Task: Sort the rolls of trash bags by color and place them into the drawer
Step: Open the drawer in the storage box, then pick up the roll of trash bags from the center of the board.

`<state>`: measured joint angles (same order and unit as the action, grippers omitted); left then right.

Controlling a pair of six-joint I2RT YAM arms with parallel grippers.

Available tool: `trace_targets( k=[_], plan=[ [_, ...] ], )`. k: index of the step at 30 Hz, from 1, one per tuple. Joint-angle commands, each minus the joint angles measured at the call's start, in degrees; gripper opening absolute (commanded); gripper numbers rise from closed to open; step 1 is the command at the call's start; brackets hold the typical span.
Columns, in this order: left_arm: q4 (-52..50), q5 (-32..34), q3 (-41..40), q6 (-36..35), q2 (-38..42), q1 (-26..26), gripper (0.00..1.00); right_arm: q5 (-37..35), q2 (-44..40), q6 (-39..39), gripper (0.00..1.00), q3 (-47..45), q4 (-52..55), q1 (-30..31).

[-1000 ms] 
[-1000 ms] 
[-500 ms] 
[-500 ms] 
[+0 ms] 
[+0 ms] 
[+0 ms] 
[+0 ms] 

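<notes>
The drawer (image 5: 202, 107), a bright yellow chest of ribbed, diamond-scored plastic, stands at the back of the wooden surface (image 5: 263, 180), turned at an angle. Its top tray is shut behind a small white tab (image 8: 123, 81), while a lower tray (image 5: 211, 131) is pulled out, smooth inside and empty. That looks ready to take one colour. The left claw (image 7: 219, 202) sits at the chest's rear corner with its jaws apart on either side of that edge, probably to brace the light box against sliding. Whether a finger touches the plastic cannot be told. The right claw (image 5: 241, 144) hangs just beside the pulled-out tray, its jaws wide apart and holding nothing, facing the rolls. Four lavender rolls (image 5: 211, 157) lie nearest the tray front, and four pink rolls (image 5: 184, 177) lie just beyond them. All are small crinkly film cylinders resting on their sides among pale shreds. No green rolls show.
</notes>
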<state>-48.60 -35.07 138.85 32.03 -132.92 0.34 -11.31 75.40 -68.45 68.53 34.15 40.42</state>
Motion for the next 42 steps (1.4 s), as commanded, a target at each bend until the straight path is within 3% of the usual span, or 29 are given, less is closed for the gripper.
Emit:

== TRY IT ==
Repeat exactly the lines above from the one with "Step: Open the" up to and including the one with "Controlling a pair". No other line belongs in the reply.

== ANSWER BOX ==
Step: Open the drawer in the storage box, then pick up the roll of trash bags from the center of the board.

`<state>`: measured joint angles (same order and unit as the action, grippers omitted); left then right.

Controlling a pair of six-joint I2RT YAM arms with parallel grippers.

Nothing else is needed, and the exercise is over.